Repeat the entries exactly, and do not carry the pictures over.

Data provided:
·····

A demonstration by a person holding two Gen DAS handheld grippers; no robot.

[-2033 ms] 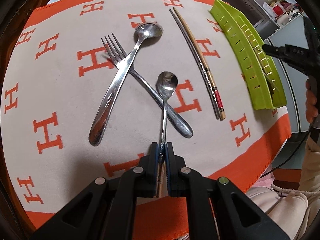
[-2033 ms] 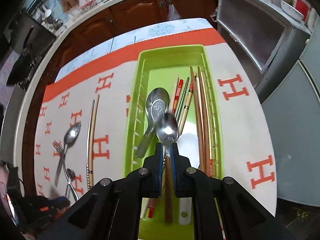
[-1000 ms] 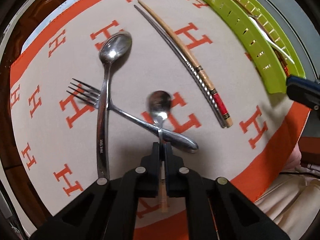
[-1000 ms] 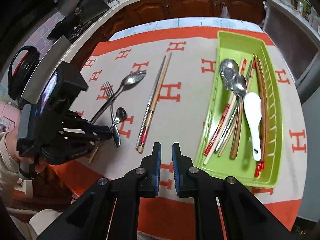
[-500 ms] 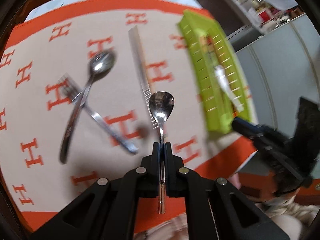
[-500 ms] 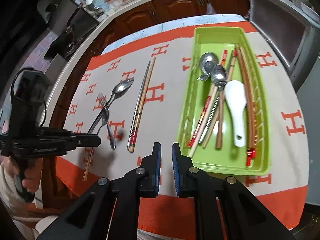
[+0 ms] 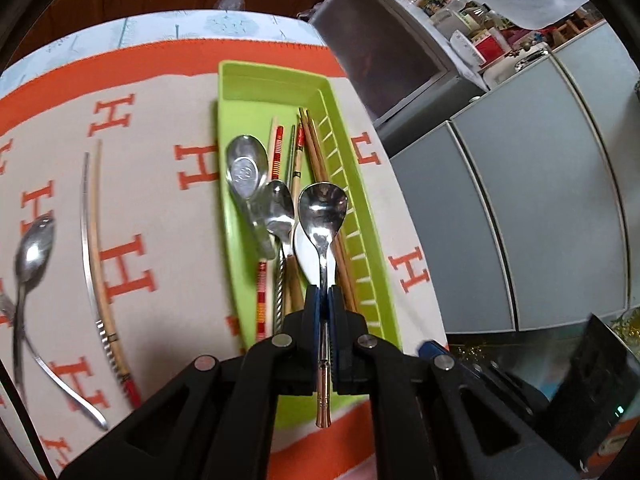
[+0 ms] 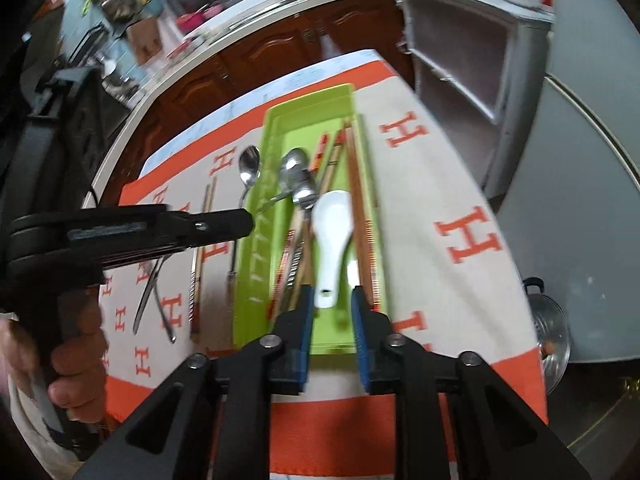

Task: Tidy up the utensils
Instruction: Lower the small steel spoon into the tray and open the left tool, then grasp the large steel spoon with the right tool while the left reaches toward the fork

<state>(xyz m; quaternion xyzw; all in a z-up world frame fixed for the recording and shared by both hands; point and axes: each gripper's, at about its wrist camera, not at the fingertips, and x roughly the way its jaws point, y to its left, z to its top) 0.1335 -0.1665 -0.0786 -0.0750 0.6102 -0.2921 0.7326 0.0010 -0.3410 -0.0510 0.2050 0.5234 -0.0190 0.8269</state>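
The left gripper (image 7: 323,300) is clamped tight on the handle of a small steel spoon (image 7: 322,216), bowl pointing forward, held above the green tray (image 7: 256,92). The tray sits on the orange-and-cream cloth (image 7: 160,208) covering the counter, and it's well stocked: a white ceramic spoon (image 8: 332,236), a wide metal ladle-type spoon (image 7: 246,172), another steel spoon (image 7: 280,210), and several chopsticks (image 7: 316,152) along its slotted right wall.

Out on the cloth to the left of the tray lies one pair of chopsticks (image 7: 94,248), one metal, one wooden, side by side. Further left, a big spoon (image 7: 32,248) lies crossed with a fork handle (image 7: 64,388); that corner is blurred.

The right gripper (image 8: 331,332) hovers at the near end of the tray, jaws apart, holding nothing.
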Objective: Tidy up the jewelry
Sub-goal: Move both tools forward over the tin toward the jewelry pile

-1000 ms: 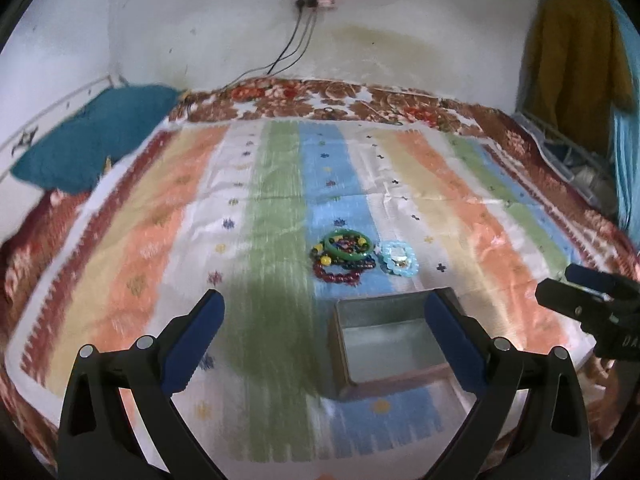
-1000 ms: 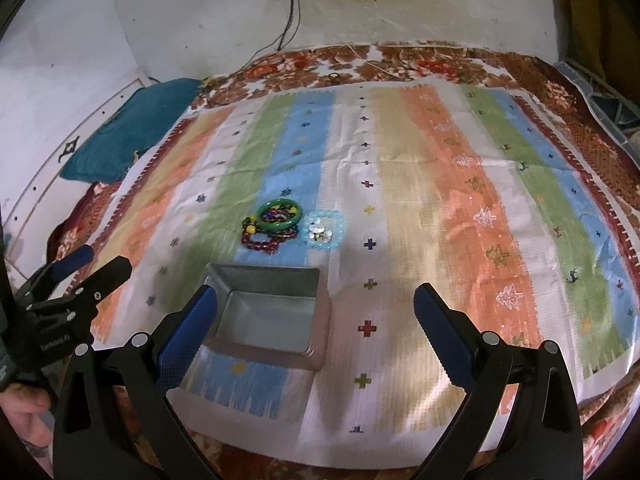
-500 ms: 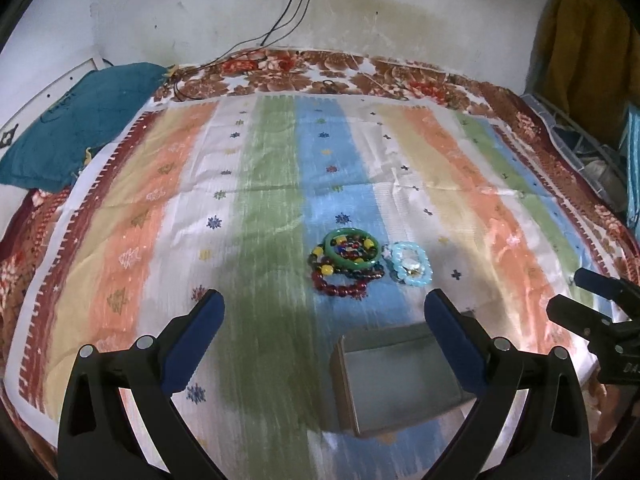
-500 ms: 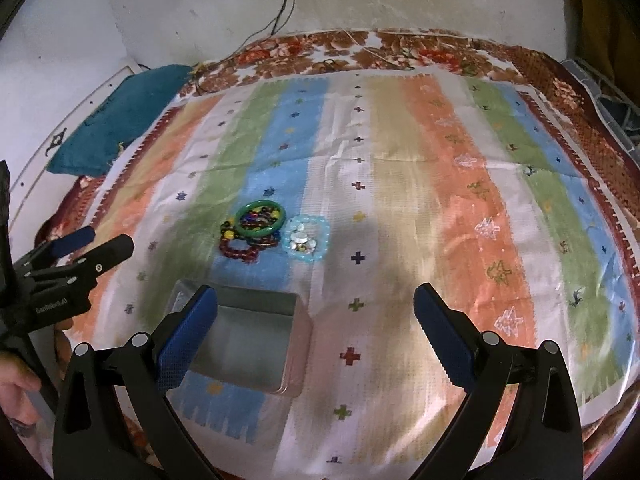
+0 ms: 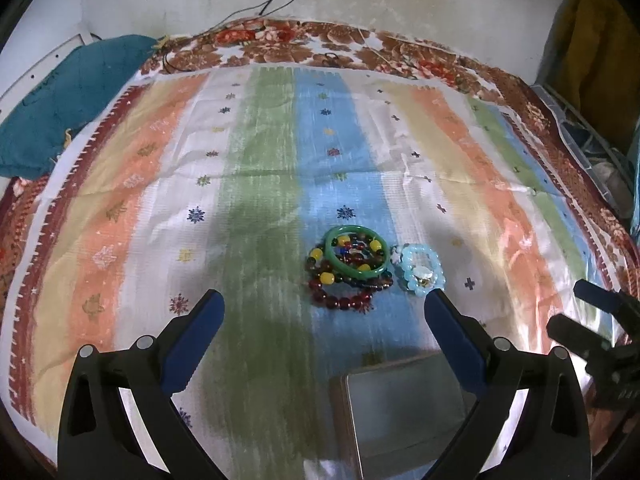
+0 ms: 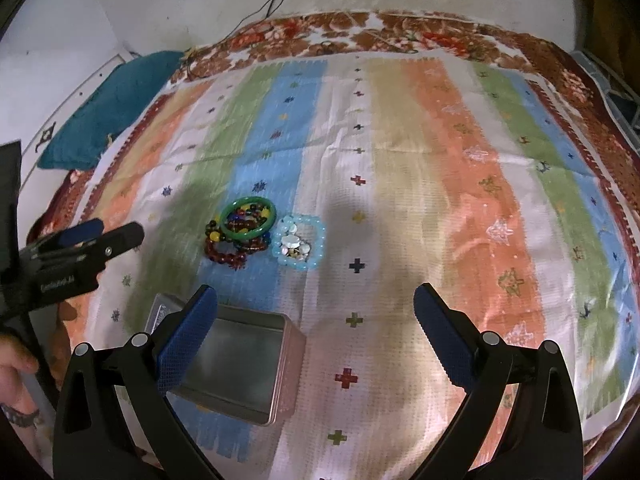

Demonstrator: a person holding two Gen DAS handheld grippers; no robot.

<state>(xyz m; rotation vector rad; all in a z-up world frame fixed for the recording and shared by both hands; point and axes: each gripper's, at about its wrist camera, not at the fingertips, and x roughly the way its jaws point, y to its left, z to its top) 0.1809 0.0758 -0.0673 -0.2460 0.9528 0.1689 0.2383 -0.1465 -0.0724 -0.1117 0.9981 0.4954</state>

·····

Answer box:
A demonstration by a person holding two Gen DAS handheld grippers; no robot.

[-2033 ms] 
[-2033 ms] 
[-1000 ms] 
[-1000 ms] 
[-500 ms] 
[-500 ms] 
[+0 ms] 
[+0 ms] 

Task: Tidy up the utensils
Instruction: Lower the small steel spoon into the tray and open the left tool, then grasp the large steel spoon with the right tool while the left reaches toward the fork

<state>(xyz m; quaternion xyzw; all in a z-up world frame fixed for the recording and shared by both hands; point and axes: each gripper's, at about its wrist camera, not at the fingertips, and x roughly the way its jaws point, y to its left, z to its top) 0.1335 -0.1665 -0.0786 -0.0750 0.6102 -0.2921 0.7326 0.0010 -0.3410 -0.0510 0.2050 0.5234 -0.0190 0.8269</state>
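The left gripper (image 7: 323,300) is clamped tight on the handle of a small steel spoon (image 7: 322,216), bowl pointing forward, held above the green tray (image 7: 256,92). The tray sits on the orange-and-cream cloth (image 7: 160,208) covering the counter, and it's well stocked: a white ceramic spoon (image 8: 332,236), a wide metal ladle-type spoon (image 7: 246,172), another steel spoon (image 7: 280,210), and several chopsticks (image 7: 316,152) along its slotted right wall.

Out on the cloth to the left of the tray lies one pair of chopsticks (image 7: 94,248), one metal, one wooden, side by side. Further left, a big spoon (image 7: 32,248) lies crossed with a fork handle (image 7: 64,388); that corner is blurred.

The right gripper (image 8: 331,332) hovers at the near end of the tray, jaws apart, holding nothing.
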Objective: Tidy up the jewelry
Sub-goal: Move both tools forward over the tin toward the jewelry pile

-1000 ms: 
-1000 ms: 
-500 ms: 
-500 ms: 
+0 ms: 
+0 ms: 

Demonstrator: a person holding two Gen DAS handheld grippers; no robot.

<state>(xyz m; rotation vector rad; all in a z-up world frame fixed for the recording and shared by both hands; point and axes: each gripper's, at about its wrist camera, not at the fingertips, and x roughly the way its jaws point, y to its left, z to its top) 0.1809 0.0758 -0.0673 -0.2460 0.9528 0.1689 0.2383 -0.1465 -0.0724 -0.1117 0.9981 0.4954</state>

Besides the given answer, there is nothing more to add.